It has been an exceptionally quiet January for new release beers. The general sluggishness of the Irish market at this time of year has combined with this week's radical change to the rules around canned drinks -- introducing a deposit scheme -- to make local brewers less willing to put new beers out. It'll pick up again, for sure, but it's felt like a bit of a desert over the past few weeks. Browsing the beer shops for potential content, I picked today's three from Welsh brewer Tiny Rebel, having eschewed their wares since they became newly available in Ireland last year. They just don't seem like my sort of beers. That's worth putting to the test now and again, however.
When I selected Electric Boogaloo I didn't read any further than "passion fruit" and blithely assumed it was a fruited sour ale. Unfortunately it's worse than that, being a fruited New England-style IPA, at a session strength of 4.5% ABV. It's pale yellow and murky, so that fits the spec, and the aroma is massively tropical. Yes, there's passionfruit in there, but heavily concentrated and smelling like there are other things. It reminds me of some horrific sticky cordial from the 1980s which I don't remember the name of, but it evidently traumatised me. No surprises in the flavour, then: it's a heavily concentrated tropical fruit syrup, with the metallic twang which inevitably comes with that. The hopping does its best to clash with the sweetness but is thoroughly drowned out by it. While it tastes like it should be thick, it actually suits its strength and might even be sessionable were it not for the flavour's unpleasant intensity. This may as well have been one of those sour-in-name-only jobs. Tiny Rebel's supplier of passionfruit syrup has a key account in this brewery. Had I known it was going to be so sweet I probably wouldn't have picked what comes next.
"[I] doubt I'll be rushing to try any of the variants" I wrote when I reviewed Stay Puft marshmallow porter on here, back in 2020. To be honest, a bit over three years is sooner than I expected.
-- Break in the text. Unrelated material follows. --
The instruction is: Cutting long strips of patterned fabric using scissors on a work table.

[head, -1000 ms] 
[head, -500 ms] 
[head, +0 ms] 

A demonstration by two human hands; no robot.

Here's just two of them, on a Christmas theme.
Where to start? I figured that Sleigh Puft: The Chocolate One would be the less sweet of the pair. My wariness wasn't in the least offset by the appearance: muddy brown with abysmal head retention: far from proper porter. The aroma is sickly as the marshmallow ingredient makes its presence felt early and loudly. To taste, it is massively sweet, although not sickly. Fortunately, the texture is surprisingly light, without a trace of stickiness, which is impressive at 5.3% ABV. Chocolate is present but doesn't taste real, having the salt-and-plastic twang of very pale milk chocolate, or even a mass-produced white variety. The artificial pink marshmallow note arrives late in the finish. I'm stating the bleeding obvious here, but this is all novelty and no class. Yes I should have known that from the get-go. At least they're up front about it. I can't recommend this, though I can't fault it for delivering on the promise.
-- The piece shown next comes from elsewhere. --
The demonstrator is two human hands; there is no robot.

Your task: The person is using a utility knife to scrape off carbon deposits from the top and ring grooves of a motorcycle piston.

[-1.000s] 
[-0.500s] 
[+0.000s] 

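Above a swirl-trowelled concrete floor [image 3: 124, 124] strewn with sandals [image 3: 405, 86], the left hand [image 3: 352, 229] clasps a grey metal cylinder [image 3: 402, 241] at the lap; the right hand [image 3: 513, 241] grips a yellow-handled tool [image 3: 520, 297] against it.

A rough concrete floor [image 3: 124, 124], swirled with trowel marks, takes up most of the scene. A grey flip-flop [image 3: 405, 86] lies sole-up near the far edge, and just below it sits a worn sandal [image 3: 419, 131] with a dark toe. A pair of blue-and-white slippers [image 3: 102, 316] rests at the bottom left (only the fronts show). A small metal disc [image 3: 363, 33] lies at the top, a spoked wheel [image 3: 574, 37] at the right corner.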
Why did I buy another one? Anyway, here's Sleigh Puft: The Caramel One. The ABV is identical and so is the ingredients list, so I guess malt is where the difference lies. There is definitely a difference, though, because it's darker -- nearly but not quite black, and with a much more generous head. There's a lovely burnt character to the aroma, suggesting a very caramelised sort of caramel, not just sugary gloop. Maybe the previous one calibrated my palate in advance, but I didn't find it as sweet. The burnt caramel has a mildly smoky taste, and there's a surprisingly grown-up hint of raw carrot and black pepper. It's weird, and that's a compliment, not following the well-trodden novelty path which the previous one did. I haven't tasted this particular combination before, and I quite like it, especially the unexpected spice. The pink marshmallow makes no appearance, so fans of that might want to dodge it. Everyone else, jump in.
The last beer here is why I keep at this. You can't judge a beer until you've drank it. Maybe there'll be more Stay/Sleigh Pufts featured on these pages in due course.
Hmm. I used to think it was just an unfortunate coincidence that TR's branding made it look as if they were marketing to kids.